As I’ve started paying more attention to this mindset, I notice that some people fear stress and shy away from it. For many folks, the focus is: How can I make today less stressful? How can I avoid that stressful thing/event/person?

But I want to propose something different: that we consider the above information and view stress as a good thing. Sure, we don’t want it to get out of control. But let’s figure out the best way to handle it and use it to our advantage. Let’s have the difficult conversation or tackle the unpleasant challenge, with the recognition that we will learn from it and things will get better from here.

The trick is to then allow yourself to de-stress after that tough thing. If you have a problem ramping yourself down, meditation or yin yoga is a great way to accomplish that. 

I can definitely say that stress has made my life better. In fact, all the good things in my life came out of periods of intense stress.

The stress of having Tommy John surgery on my elbow and failing as a decathlete led me to bobsled. Without that stress, I would never have gotten to fulfill my potential as an athlete.

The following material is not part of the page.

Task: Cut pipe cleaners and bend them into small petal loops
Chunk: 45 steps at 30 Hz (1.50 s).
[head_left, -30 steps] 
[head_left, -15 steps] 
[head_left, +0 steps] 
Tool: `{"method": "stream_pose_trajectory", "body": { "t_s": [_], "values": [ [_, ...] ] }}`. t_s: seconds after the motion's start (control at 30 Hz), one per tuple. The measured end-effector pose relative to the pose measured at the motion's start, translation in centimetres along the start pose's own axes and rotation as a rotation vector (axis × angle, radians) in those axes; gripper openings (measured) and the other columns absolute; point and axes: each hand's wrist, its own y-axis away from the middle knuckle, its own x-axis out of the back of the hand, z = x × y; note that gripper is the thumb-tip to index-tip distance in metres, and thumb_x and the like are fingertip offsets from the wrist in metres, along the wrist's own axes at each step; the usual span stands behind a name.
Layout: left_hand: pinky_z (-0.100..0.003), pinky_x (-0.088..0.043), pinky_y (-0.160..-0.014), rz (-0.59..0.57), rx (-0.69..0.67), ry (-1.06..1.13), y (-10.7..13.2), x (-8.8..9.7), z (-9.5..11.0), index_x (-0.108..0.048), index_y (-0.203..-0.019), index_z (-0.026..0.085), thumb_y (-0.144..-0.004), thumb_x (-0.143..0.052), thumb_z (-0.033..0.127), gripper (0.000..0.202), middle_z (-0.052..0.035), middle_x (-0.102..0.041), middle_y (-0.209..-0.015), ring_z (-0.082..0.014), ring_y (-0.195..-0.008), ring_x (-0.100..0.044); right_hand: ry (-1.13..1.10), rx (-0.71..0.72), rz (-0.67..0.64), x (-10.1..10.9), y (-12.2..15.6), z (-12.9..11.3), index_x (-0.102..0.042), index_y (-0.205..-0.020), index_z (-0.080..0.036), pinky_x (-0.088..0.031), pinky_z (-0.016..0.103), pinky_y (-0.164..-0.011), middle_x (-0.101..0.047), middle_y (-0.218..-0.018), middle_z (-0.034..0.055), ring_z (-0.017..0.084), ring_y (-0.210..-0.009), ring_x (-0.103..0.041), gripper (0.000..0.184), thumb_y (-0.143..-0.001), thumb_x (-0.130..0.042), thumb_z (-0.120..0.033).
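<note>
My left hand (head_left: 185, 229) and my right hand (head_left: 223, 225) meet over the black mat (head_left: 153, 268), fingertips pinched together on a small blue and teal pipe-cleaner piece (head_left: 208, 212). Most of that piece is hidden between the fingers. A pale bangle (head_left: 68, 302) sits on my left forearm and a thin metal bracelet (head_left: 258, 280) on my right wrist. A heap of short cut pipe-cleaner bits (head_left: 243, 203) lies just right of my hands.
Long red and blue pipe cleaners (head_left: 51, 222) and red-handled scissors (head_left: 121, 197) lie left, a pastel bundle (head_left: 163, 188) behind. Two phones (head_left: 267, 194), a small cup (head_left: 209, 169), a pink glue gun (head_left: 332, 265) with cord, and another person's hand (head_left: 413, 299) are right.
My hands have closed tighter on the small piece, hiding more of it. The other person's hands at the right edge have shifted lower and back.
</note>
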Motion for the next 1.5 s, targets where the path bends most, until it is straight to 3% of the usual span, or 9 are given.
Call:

The stress of coming in seventh place in the Olympic games in 2006 was essential for my future bobsled team. It took that loss to rethink strategy. Only then did I fully realize it wasn't just about the weight room, the sprint track, and the bobsled track. It was actually about a team that could work together and support each other no matter what. We needed the experience of failing at stress to eventually thrive under it. 

And the stress of being at the very bottom in my own life, going through depression, was essential to living with the overwhelming appreciation I have today. Now I can experience life in a deeper way. I don’t fear emotion or hide away from vulnerability the way I used to. I can show up and give life more of myself. 

So I say, let’s stop fearing stress. And focus on building a stress-is-enhancing mindset to conquer our fears and reach our goals.